Speaking of which, a third realisation in Mage Wars is a distinct avatar. No longer are you limited to expressing yourself only through your card choices. Each of the four mages on offer here tends toward a certain spell selection – although no choices are ever entirely forbidden – but also has particular special powers that tie in with their forte. Beastmasters, for instance, can cast extra summons and bond one as a Pet for a special buff.
All of these things contribute to a final checkbox which is a brilliant evocation of a theme. All of the CCG’s I’ve played, with the notable exception of Netrunner, have generally failed to really communicate a sense of what they’re about through the play. Rich card art and clever quotes are not enough. As you sit, fuming over your awful hand in Magic, how often do you really feel like an omnipotent archmage? Well you will in Mage Wars. An archmage that you, yourself, have created and bought to the board to duel with your opponent.
I don’t think I’ve ever been more impressed with such an obviously derivative game as I have with this one.

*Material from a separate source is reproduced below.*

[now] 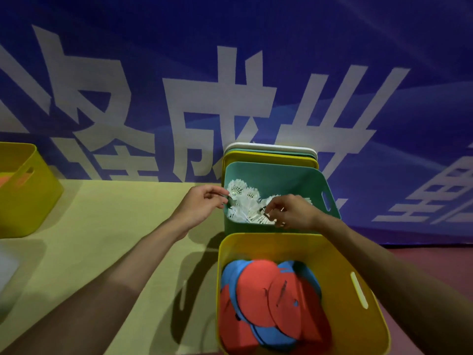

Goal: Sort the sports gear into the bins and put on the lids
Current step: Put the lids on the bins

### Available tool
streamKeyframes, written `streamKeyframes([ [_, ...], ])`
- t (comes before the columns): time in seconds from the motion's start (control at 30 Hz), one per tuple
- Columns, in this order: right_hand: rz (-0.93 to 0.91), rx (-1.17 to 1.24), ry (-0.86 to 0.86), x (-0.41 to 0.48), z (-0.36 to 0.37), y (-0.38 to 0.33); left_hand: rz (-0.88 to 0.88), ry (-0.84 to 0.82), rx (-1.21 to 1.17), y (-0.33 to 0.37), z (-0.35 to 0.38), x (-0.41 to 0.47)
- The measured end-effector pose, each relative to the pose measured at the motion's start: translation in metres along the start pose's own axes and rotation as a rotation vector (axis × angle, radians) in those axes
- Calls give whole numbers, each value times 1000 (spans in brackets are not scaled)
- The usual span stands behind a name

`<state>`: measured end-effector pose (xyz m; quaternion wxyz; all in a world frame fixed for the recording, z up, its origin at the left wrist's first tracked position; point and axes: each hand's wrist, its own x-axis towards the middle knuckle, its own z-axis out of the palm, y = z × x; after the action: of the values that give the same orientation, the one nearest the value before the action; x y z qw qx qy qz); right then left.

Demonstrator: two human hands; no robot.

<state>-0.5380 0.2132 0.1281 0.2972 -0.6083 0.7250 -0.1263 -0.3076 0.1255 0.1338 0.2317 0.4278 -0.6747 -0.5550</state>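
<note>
A green bin (294, 179) holds several white shuttlecocks (247, 201). My left hand (202, 204) is at the bin's left rim, its fingertips pinching a shuttlecock there. My right hand (289, 211) reaches over the near rim and pinches another shuttlecock by its cork. In front stands a yellow bin (340, 254) filled with red and blue table tennis paddles (268, 301). Three lids (271, 151), white, green and yellow, lean against the wall behind the green bin.
Another yellow bin (28, 190) with something orange inside stands at the far left on the yellow-green table (115, 221). A pale object (7, 267) lies at the left edge. A blue banner wall (230, 85) rises behind. Red floor (430, 254) shows right.
</note>
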Motion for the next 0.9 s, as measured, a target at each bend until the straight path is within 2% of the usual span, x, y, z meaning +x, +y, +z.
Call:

Mage Wars wears its influences proudly, almost daring critics to lambast it for lacking a little imagination in the face of the mechanical brilliance it conjures forth. It’s living proof that recombining the best bits of older games is still a valid path to greatness. It’s not a game for everyone: learning is a struggle and frequent repeat plays and deck rebuilds are required to get the most out of it. But for those poor in cash but rich in time, it’ll repay the effort put in a hundredfold.